What on earth are you going on about? Check your facts. I have not commented on the car chem sealant thread. You are confusing me with someone who might give a damn! You can't even get that right for a start.

You are a case and a half :doublesho

You are wrong, face facts.

Take the acidic fallout remover out of the bottle, stick your hand in it for half an hour. With the other hand do the same with a bleeding fallout remover.

Then tell me they are the same thing out of the bottle.

Better still, to use your example of a heavily contaminated car. Spray it liberally with the acid fallout remover and stick your hand on it for half an hour.
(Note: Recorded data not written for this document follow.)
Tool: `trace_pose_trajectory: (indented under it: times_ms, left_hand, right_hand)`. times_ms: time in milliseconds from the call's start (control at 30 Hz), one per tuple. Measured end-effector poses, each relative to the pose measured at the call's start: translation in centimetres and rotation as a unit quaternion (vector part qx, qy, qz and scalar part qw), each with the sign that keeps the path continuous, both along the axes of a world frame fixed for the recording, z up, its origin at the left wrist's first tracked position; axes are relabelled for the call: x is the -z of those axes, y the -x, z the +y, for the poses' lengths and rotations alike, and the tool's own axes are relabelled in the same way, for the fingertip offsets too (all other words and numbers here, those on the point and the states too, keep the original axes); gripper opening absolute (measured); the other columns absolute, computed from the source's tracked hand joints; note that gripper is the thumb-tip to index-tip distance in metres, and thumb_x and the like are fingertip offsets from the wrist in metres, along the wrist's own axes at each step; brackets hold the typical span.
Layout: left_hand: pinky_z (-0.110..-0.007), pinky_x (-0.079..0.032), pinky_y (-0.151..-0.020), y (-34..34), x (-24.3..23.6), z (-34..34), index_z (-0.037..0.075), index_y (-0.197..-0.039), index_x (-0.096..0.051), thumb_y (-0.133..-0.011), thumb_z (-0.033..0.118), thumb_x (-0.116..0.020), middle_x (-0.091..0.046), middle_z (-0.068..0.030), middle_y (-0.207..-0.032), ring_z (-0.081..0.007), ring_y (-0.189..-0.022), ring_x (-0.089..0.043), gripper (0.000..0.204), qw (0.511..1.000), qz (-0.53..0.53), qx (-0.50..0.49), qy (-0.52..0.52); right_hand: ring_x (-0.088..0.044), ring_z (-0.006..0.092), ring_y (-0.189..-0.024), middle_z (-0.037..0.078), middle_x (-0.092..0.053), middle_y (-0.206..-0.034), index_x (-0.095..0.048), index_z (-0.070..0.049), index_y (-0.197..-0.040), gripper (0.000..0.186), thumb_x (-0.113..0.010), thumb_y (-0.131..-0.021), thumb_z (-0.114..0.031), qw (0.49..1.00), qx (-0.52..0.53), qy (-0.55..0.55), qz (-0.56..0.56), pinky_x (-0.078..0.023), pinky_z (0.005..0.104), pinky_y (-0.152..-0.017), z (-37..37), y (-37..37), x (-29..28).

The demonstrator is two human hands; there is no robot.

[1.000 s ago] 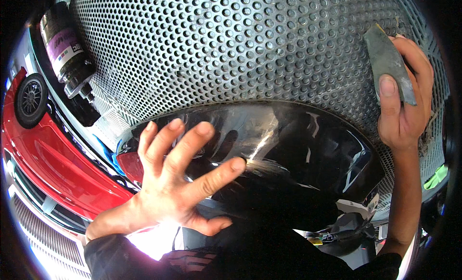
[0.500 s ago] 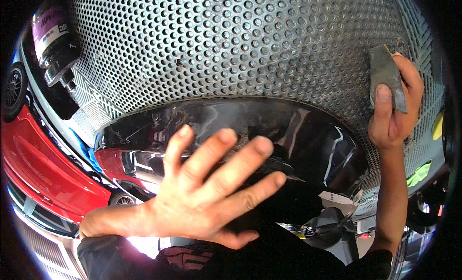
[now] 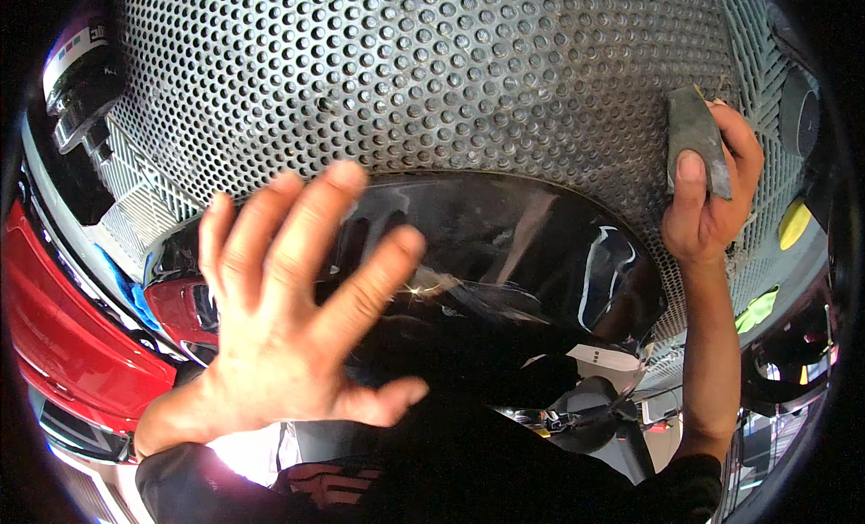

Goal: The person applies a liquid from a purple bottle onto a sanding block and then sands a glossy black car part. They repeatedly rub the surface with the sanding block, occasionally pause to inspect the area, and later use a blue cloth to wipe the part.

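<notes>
A glossy black curved panel (image 3: 505, 227) lies in front of me on a studded rubber mat, mirroring lights and a bit of red. Light streaks, perhaps fine scratches, cross its middle. My left hand (image 3: 279, 299) is over the panel's left part, fingers spread and holding nothing; whether it touches the surface I cannot tell. Out to the right, beyond the panel's edge, my right hand (image 3: 721, 200) grips a flat grey-green pad (image 3: 696, 136), its thumb pressed on the near face. The pad looks like a sanding block or folded abrasive sheet.
The grey studded mat (image 3: 405, 73) spreads beyond the panel. A dark bottle (image 3: 77, 96) is at the upper left, with a blue cloth (image 3: 126, 285) below it. A red car (image 3: 81, 344) stands left. Yellow (image 3: 795, 223) and green (image 3: 757, 309) pieces lie at right.
My left hand has moved left across the panel, uncovering the streaked middle. The right hand still holds the pad beside the panel. The whole view has shifted slightly.
</notes>
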State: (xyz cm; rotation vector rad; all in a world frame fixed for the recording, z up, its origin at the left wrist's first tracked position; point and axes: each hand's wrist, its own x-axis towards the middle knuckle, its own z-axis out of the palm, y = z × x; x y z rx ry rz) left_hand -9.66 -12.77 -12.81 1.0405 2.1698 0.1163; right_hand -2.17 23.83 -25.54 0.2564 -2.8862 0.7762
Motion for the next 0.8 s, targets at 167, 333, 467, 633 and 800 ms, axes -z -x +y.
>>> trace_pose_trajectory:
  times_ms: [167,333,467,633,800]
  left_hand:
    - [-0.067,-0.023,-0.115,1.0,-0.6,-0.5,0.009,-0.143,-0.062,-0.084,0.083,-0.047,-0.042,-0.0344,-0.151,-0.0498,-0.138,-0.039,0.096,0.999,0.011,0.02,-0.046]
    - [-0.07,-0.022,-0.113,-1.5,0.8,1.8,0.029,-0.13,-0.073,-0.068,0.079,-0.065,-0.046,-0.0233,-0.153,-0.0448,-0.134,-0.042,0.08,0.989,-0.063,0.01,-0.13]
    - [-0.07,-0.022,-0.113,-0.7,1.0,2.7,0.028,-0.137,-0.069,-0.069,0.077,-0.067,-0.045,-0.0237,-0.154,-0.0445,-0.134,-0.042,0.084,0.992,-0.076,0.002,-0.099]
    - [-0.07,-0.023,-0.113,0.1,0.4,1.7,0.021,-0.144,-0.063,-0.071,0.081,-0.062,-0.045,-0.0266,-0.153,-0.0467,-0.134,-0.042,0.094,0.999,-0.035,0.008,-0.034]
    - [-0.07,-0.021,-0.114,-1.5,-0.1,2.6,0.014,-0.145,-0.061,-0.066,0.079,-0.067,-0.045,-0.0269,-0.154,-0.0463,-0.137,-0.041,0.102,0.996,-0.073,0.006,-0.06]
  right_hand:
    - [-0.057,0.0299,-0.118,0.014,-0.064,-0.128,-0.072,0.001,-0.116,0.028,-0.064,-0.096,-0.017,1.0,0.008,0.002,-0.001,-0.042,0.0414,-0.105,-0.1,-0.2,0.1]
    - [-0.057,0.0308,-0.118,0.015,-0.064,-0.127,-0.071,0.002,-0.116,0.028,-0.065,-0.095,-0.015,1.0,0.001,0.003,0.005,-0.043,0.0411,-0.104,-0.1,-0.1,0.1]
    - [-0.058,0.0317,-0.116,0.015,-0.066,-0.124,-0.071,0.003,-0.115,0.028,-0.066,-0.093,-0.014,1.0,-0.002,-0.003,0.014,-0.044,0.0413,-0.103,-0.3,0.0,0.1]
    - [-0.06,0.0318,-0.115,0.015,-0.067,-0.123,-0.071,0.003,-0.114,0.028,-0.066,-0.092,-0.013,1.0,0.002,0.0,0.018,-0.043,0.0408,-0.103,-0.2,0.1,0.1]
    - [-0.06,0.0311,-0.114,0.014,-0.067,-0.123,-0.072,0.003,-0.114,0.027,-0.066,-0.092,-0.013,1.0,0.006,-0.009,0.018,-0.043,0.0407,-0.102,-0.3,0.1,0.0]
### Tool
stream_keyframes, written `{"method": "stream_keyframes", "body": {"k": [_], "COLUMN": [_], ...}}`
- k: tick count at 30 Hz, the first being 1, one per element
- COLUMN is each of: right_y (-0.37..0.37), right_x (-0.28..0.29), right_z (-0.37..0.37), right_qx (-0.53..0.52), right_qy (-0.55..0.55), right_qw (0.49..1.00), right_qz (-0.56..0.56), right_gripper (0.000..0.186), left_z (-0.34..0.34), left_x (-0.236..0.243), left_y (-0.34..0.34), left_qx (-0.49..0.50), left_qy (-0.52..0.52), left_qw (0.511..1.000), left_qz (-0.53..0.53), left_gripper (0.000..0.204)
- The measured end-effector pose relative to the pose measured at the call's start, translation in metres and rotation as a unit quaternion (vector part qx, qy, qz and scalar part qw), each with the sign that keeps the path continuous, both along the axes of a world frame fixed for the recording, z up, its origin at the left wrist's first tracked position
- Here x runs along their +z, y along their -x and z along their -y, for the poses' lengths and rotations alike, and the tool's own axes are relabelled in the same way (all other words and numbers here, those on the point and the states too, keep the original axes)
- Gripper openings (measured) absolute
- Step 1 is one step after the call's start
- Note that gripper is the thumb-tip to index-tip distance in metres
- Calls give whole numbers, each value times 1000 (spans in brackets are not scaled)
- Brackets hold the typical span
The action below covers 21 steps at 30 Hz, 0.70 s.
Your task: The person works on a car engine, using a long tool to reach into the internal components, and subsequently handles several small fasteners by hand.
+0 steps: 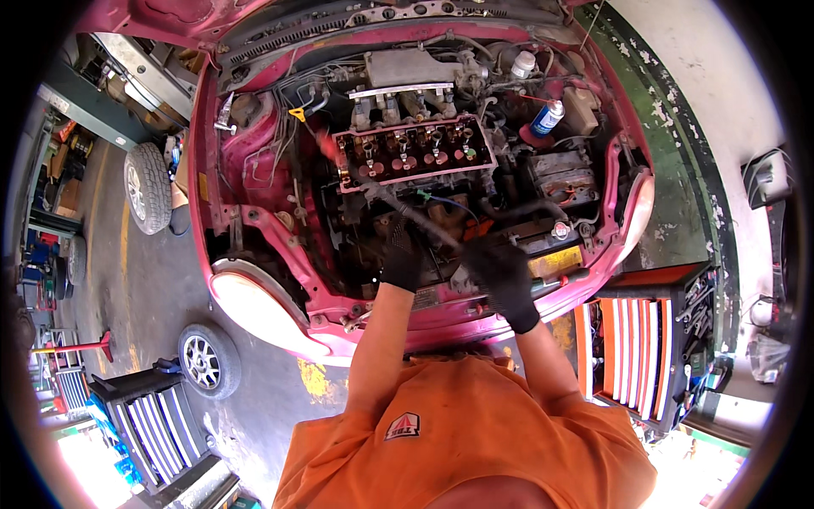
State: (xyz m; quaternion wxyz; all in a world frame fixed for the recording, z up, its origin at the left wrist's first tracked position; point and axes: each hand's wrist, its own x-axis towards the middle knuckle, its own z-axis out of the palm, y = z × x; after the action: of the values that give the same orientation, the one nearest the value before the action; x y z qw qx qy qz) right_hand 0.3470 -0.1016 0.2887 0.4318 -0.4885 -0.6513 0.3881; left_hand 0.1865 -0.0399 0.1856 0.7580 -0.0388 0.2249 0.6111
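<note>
Both hands wear black gloves over the front of an open engine bay. My right hand [502, 276] is closed round the near end of a long dark bar [424, 222]. The bar slants up and left to the near left corner of the engine's cylinder head [409, 155], whose cover is off. A red blur [328, 146] shows beyond the bar's far end; whether it belongs to the bar I cannot make out. My left hand [403, 256] reaches down below the bar, in front of the engine, its fingers dark against dark parts and hard to read.
A blue and white spray can [546, 117] stands right of the engine, behind the battery [564, 176]. The yellow dipstick handle [297, 114] is at the left. Tool chests stand at right [632, 339] and left [157, 424]. Loose wheels [209, 360] are on the left floor.
</note>
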Motion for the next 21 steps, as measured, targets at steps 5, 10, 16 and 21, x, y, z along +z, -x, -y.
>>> {"method": "stream_keyframes", "body": {"k": [5, 10, 16, 21], "right_y": [-21, -7, 32, 68], "right_x": [35, 25, -4, -23], "right_z": [-31, -100, -196, -259], "right_qx": [35, 59, 20, 63], "right_qy": [47, -16, -25, 0], "right_qw": [974, 998, 994, 974], "right_qz": [-217, -17, -101, -218], "right_gripper": [9, 10, 12, 24], "left_z": [-20, -57, -135, -223], "left_x": [-16, -6, 24, -32], "left_y": [33, 74, 131, 168], "left_qx": [-32, 44, -55, -54], "left_qy": [-44, -47, -67, -222], "left_qw": [998, 982, 897, 606], "left_qz": [-28, -177, -433, -762], "left_gripper": [19, 15, 20, 14]}}
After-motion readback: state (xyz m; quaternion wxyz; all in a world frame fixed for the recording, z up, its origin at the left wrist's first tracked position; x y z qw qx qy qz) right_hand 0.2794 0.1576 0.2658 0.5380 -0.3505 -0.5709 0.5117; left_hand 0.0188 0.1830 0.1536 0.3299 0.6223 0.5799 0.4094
Do the same with the bleeding fallout remover, and see which hand is better. :wall:

You clearly do not understand that the bleeding fallout remover becomes acidic only at the point of contact with the minute iron particle, not over the whole car.


----------



## fatdazza (Dec 29, 2010)

The choice is:

a) Spray your car with a strong acid

b) Spray your car with a pH neutral product, which generates a small acidic reaction, only at the point it contacts an iron particle. 

The bleeding fallout remover does not turn into a strong acid when sprayed over the car.

That is science, that is fact. Anyone who says different does not understand the chemistry involved. :thumb:


----------



## Brian1612 (Apr 5, 2015)

fatdazza said:


> What on earth are you going on about? Check your facts. I have not commented on the car chem sealant thread. You are confusing me with someone who might give a damn! You can't even get that right for a start.
> 
> You are a case and a half :doublesho
> 
> ...


Apologies I have mistaken you for another member. Now onto your reply... again you are ignoring what I've said & simply decided to repeat what we have already discussed at length but brought nothing new to the discussion & not responded to what I've said. You are great at deflection I'll say that much .

Your example of acid on skin, totally irrelevant. You're spraying it on the car, not yourself. Your skin won't react the same way as clearcoat will to the acids in these products so again, utterly pointless to highlight. It has no relevance to this discussion at all. This product is ph 1.5 neat so yes, it's acidic in the bottle. It can be diluted down 1:3 so I expect the PH levels will drop to around 4-5 when the oxalic acid is diluted, do you know the ph levels when Thioglycolic acid reacts? Less than 3 from memory.

As it's clear you aren't capable of properly reading someones post & responding to said post logically we will end it here. If you decide to actually respond to what I've said previously let me know as I do enjoy a good debate & the opportunity to be educated further 

Sent from my SM-G975F using Tapatalk


----------



## fatdazza (Dec 29, 2010)

Brian1612 said:


> Apologies I have mistaken you for another member. Now onto your reply... again you are ignoring what I've said & simply decided to repeat what we have already discussed at length but brought nothing new to the discussion & not responded to what I've said. You are great at deflection I'll say that much .
> 
> Your example of acid on skin, totally irrelevant. You're spraying it on the car, not yourself. Your skin won't react the same way as clearcoat will to the acids in these products so again, utterly pointless to highlight. It has no relevance to this discussion at all. This product is ph 1.5 neat so yes, it's acidic in the bottle. It can be diluted down 1:3 so I expect the PH levels will drop to around 4-5 when the oxalic acid is diluted, do you know the ph levels when Thioglycolic acid reacts? Less than 3 from memory.
> 
> ...


Yet again you show your lack of scientific knowledge. This will be my last post on this matter. I am fed up with your arrogance.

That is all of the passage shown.